Top of Information provided

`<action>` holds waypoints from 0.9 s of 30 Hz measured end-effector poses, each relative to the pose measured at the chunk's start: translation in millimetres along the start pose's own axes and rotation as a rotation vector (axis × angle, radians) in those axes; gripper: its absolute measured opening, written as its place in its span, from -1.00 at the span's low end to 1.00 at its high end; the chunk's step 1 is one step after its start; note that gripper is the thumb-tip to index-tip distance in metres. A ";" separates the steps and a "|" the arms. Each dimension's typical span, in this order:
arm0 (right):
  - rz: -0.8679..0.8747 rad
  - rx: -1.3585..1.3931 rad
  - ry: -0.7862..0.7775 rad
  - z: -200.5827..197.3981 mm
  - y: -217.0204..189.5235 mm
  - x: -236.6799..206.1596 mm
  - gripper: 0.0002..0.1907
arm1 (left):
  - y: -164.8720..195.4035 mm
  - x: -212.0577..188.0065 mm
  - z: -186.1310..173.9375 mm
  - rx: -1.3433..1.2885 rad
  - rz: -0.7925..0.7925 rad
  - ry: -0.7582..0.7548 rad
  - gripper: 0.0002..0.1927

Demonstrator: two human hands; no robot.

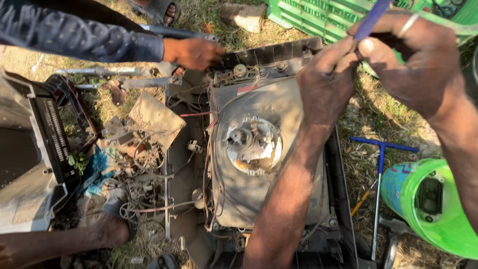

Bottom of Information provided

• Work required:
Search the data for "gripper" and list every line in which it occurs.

• Solution:
`<action>` holds waypoints from 0.9 s of 30 Hz measured end-effector poses, each relative to the pose measured at the chunk's start: translation in millimetres along the start pose's own axes and rotation as a rotation vector (axis × angle, radians) in those axes; gripper: its absolute measured opening, written as its place in its span, from -1.00 at the span's low end to 1.00 at its high end; the chunk's step 1 is one step after its start; note that gripper is the thumb-tip to index-tip distance in metres. A ";" separates the steps and a "|" the arms. Each dimension's typical span, in this order:
  - gripper: 0.0002..0.1907
  - gripper: 0.0002..0.1927

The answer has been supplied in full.